New Orleans  Here’s one the lawyers did not catch for some of the fast and furious in the non-profit world who believe there is an escape hatch in a federation model or licensing that lets them have all of the power over their affiliates with none of the liabilities or responsibilities for them:  no matter what you call yourself, Dunkin Donuts are you!

            Ok, remember the Girl Scouts?  Well, they may be having different troubles than the Boy Scouts, but they are having big troubles nonetheless.  In the 10 years since 2003, they have dropped 600,000 members, falling from 2.8 million to 2.2 million.   Donations have dropped from $148 million in 2007 to $104 million in 2011.  They brought in a new leader to shake-and-bake the organization so they collapsed 312 local councils to a consolidated and gerrymandered 112, cut staff, and now have a $347 million pension deficit.  This was the kind of gun-to-the-head amalgamation that unions like the Carpenters, Service Employees and others have specialized in or at least dreamed about. 

            Funny, thing happened though to Girl Scouts USA.  The Manitou Council in Sheboygan, Wisconsin took them to court under the Wisconsin Fair Dealership Law (WFDL) claiming that the local’s relationship to the parent body was the same as that of a franchise holder in commercial enterprises and therefore there were requirements for “cause” in the cancellation or termination of the agreement, for disclosure of a broad level of information, and the beat goes on.  The GSUSA was horrified.  They thought as a nonprofit they were exempt to any kind of fair play and could just cut and cull their herd anyway they wanted.   In two different opinions by the United States 7th Circuit Court of Appeals, they have been told conclusively that their locals deserved the same protections as a for-profit franchise operator and their relationship was “no different than that of a Dunkin Donuts.”

            The same laws as Wisconsin exist in 20 other states and on the federal level in the Fair Trade Commission’s (FTC) Franchise Rule.  All of these laws and regulations require annual reporting, registration and filing by any nonprofits using a licensing or federation model, though they may not realize it.  The 7th Circuit was crystal clear that there were no exemptions specified for nonprofits and in some cases, like California they were indirectly referenced or part of the overall definitions of “persons” under the law.  The FTC language is also specific in including unincorporated associations, which is the category most commonly held by unions and their local affiliates, which may mean that they are under the same requirements and protections as other franchise holders.

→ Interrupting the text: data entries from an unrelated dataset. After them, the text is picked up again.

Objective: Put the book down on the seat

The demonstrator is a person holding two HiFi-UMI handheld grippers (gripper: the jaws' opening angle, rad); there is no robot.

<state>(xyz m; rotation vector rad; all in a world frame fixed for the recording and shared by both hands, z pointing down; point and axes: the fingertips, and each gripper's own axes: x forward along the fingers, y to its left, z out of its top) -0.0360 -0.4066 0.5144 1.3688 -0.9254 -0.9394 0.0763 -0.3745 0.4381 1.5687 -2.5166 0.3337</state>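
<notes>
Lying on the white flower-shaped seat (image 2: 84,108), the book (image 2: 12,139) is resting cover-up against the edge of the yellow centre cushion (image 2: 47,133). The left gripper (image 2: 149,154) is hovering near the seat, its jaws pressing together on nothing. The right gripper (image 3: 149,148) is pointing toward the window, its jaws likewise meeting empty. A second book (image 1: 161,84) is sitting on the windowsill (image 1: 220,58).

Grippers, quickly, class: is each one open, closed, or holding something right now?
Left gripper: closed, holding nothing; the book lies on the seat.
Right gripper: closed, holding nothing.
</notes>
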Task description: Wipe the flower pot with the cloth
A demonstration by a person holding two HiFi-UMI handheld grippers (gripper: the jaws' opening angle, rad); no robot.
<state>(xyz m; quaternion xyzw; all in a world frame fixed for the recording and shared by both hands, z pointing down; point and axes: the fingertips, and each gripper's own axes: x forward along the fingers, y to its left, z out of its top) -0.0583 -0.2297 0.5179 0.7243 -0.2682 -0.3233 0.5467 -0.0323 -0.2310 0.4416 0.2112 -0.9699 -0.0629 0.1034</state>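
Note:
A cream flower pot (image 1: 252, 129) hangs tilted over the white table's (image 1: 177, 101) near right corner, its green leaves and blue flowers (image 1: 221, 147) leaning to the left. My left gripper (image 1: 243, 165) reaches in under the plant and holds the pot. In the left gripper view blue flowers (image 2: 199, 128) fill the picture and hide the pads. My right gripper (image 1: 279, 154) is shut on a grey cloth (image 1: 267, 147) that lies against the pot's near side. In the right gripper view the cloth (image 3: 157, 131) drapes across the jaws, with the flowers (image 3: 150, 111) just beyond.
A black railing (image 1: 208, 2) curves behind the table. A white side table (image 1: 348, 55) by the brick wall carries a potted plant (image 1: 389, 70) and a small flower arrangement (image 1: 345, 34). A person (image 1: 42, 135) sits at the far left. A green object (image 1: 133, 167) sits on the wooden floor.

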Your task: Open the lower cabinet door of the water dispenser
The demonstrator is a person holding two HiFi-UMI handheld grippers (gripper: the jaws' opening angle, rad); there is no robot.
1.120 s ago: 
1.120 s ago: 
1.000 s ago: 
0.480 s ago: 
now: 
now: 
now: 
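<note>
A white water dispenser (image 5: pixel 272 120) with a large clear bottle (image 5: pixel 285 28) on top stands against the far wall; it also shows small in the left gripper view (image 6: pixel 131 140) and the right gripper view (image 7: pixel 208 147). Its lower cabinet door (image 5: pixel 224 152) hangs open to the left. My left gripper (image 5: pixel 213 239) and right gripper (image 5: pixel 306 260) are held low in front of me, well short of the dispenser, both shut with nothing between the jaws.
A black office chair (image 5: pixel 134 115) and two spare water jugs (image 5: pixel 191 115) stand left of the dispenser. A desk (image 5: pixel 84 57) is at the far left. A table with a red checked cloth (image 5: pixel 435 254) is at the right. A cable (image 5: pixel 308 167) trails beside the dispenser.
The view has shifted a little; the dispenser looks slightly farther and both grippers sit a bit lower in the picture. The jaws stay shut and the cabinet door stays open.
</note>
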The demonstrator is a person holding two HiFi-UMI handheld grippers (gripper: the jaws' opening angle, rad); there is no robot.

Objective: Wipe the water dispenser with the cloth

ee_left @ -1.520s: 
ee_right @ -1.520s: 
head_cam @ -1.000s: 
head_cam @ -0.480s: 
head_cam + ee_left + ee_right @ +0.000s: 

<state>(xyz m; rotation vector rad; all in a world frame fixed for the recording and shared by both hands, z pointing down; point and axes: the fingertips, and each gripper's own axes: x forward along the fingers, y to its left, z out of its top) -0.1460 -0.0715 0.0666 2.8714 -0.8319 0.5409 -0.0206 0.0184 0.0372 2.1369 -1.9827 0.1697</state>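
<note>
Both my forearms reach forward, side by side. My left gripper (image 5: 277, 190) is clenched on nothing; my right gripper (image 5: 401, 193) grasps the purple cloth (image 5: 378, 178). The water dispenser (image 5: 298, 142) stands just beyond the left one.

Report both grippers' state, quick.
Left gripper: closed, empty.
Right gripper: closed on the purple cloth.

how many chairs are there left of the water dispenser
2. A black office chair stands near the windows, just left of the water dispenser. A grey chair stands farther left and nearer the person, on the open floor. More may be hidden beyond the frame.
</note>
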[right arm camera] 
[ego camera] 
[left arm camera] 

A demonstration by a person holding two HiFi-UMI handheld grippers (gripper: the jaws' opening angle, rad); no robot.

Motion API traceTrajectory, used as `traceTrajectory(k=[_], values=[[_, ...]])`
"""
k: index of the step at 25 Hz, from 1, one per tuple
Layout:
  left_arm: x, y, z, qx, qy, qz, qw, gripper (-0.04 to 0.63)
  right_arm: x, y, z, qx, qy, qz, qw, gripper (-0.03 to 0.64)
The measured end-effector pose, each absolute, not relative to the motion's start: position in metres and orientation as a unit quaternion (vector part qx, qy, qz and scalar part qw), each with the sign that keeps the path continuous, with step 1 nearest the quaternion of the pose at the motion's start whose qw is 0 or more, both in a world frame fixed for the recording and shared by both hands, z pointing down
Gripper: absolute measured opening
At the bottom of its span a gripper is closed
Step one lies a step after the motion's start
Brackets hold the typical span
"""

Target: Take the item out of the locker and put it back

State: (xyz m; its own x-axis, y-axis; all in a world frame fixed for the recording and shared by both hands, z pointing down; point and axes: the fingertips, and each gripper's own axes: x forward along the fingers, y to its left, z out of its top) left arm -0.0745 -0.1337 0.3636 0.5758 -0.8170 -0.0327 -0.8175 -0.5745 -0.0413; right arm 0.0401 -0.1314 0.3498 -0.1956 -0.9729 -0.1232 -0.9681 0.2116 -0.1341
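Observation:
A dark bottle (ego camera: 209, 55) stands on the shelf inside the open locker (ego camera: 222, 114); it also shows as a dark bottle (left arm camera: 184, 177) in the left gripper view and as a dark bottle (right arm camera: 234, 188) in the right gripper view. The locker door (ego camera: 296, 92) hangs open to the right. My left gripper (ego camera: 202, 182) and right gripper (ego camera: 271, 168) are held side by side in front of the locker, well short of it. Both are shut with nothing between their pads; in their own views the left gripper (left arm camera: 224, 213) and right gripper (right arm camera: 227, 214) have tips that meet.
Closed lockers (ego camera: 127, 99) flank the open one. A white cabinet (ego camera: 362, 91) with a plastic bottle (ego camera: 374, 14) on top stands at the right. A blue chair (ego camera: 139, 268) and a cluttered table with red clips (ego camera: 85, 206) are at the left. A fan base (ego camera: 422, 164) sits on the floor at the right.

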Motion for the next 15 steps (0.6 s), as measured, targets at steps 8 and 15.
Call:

            The facts that drive all of these cases lies in the “community of interest” between the parties, which is also a familiar term for union brothers and sisters. The parent organization has an agreement or charter with the affiliate allowing them to use the name (or brand, as too many like to call it!), symbols, etc, while they are required to perform by certain standards, pay dues and fees to the parent, and so forth.  The affiliates or in these cases the local councils or local unions or whatever are autonomous in terms of their ability to hold property, manage and take responsibility for their own finances and affairs, even while tethered to the mother ship, once again the same as one can find in the relationships to national unions or other federations. 

The court reminded all of the parties of the obvious which so many in this work fail to understand.   The only thing that separates nonprofits from for profits is the fact that nonprofits cannot distribute surplus revenues to shareholders or themselves.   Period.

I’m not a lawyer, but I have to wonder how many nonprofits are riding roughshod over this situation without taking notice of the new world that the Manitou Girl Scouts have now brought to any organization with a federation or licensing model of operations or even, possibly to unions and their locals and the willy-nilly mergers and trusteeships that have been as common as colds in recent years in the labor movement. 

Thanks to an AP story by David Carey on the Girl Scouts for tipping me off about this decision and to an excellent law journal piece by Gary Leydig and Angela Gordon in the Franchise Law Journal, Volume 31 Number 4, Spring 2012.